*BRIEF*
Repeat the lines beginning at the one with "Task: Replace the" and running to the end of the material, keeping the first and last of them, exactly as they appear.
═════ STUDY MATERIAL ═════
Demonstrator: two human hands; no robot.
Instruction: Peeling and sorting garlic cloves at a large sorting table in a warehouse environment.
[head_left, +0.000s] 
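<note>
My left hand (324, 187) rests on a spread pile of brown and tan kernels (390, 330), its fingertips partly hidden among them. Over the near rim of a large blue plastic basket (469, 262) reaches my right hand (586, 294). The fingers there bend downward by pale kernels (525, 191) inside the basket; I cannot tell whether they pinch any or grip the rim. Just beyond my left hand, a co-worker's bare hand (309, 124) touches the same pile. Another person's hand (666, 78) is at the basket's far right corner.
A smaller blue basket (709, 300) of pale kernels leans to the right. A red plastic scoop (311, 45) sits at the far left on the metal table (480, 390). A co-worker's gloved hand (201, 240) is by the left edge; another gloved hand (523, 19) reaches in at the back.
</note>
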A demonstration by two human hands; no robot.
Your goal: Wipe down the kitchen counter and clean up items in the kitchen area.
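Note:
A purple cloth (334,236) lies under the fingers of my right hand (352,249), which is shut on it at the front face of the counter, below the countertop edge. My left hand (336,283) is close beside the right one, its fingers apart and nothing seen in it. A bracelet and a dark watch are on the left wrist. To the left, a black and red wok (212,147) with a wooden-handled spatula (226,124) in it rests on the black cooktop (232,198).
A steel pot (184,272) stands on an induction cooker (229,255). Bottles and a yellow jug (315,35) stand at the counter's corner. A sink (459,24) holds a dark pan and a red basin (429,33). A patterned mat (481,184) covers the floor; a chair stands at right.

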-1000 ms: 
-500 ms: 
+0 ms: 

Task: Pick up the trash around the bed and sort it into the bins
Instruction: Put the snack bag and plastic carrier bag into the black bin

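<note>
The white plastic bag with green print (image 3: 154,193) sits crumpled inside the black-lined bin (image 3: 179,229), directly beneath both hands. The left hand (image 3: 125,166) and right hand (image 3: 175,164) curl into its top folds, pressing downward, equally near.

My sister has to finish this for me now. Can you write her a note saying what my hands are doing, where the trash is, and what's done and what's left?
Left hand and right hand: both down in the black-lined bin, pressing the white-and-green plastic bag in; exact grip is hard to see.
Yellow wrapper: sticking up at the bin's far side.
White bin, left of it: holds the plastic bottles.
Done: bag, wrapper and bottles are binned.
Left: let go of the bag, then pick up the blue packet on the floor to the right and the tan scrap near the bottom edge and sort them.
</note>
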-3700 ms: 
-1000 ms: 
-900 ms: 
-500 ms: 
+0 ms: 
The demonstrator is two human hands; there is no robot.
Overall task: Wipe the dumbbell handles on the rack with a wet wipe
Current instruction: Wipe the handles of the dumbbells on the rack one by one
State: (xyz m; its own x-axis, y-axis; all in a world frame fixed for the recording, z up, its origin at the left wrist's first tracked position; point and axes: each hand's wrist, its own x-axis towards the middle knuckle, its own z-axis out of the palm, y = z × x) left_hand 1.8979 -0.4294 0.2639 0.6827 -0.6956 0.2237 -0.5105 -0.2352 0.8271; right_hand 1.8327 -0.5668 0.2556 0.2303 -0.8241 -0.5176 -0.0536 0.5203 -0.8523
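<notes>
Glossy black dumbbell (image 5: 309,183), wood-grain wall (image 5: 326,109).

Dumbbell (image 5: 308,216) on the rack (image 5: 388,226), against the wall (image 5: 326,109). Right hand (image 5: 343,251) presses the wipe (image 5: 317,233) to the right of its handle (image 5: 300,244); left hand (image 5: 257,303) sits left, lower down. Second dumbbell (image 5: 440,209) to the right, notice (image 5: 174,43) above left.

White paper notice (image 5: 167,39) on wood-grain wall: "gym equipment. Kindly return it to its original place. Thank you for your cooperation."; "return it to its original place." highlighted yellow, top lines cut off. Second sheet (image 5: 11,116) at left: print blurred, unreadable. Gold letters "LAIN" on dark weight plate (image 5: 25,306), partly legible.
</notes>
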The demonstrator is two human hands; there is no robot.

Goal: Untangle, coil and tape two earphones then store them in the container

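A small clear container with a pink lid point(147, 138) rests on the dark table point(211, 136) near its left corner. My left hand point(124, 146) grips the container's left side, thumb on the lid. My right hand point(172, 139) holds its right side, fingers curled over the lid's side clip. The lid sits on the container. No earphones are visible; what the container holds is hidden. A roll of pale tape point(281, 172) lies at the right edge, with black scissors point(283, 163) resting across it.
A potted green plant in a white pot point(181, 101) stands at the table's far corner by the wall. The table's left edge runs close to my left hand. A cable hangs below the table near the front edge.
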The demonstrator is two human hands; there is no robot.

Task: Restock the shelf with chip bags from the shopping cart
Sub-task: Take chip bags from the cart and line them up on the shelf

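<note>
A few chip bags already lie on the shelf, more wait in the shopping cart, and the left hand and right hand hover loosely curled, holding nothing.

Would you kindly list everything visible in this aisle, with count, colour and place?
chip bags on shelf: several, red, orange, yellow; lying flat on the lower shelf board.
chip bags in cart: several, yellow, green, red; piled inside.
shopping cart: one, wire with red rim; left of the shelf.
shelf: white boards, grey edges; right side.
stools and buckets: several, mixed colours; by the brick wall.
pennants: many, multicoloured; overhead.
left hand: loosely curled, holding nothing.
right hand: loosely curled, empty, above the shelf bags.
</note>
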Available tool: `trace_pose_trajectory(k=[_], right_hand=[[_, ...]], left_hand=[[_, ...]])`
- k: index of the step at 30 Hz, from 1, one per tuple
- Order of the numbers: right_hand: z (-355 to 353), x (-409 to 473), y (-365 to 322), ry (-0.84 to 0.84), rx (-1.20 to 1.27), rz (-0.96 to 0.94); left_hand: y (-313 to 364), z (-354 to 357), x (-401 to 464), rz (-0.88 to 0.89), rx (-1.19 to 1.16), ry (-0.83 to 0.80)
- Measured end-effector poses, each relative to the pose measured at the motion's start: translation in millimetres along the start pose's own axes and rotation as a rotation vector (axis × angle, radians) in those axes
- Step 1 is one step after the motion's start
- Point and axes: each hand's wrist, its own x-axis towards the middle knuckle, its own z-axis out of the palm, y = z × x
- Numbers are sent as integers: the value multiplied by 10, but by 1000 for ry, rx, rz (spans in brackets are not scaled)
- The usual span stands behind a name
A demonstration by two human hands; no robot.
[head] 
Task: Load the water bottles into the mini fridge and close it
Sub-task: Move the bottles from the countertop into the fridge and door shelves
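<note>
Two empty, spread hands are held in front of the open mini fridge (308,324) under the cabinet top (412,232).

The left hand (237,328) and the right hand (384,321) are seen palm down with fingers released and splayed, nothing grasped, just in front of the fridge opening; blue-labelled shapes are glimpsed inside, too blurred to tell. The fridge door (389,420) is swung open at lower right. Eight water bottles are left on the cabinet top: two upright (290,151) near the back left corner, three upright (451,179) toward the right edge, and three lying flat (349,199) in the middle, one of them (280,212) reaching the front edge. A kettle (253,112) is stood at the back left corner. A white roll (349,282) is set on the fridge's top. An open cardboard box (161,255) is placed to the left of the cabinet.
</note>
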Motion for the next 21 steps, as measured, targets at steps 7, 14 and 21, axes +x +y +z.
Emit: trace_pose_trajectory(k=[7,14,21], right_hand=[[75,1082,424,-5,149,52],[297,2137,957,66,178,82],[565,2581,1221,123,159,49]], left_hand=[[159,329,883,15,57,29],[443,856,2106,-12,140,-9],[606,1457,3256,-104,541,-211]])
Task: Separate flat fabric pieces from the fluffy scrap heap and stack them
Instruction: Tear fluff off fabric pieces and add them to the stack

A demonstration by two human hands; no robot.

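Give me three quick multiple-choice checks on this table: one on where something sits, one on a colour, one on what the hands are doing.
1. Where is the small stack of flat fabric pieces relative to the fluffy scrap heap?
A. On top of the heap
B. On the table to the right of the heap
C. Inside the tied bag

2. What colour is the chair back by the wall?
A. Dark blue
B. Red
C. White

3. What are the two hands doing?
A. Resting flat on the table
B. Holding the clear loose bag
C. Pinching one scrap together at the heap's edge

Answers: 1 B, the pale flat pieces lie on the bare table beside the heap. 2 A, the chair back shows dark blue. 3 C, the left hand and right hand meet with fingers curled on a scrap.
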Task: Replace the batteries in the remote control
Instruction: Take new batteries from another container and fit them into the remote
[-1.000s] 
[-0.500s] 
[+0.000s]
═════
*REPLY*
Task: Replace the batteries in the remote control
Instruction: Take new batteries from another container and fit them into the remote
[-1.000s] 
[-0.500s] 
[+0.000s]

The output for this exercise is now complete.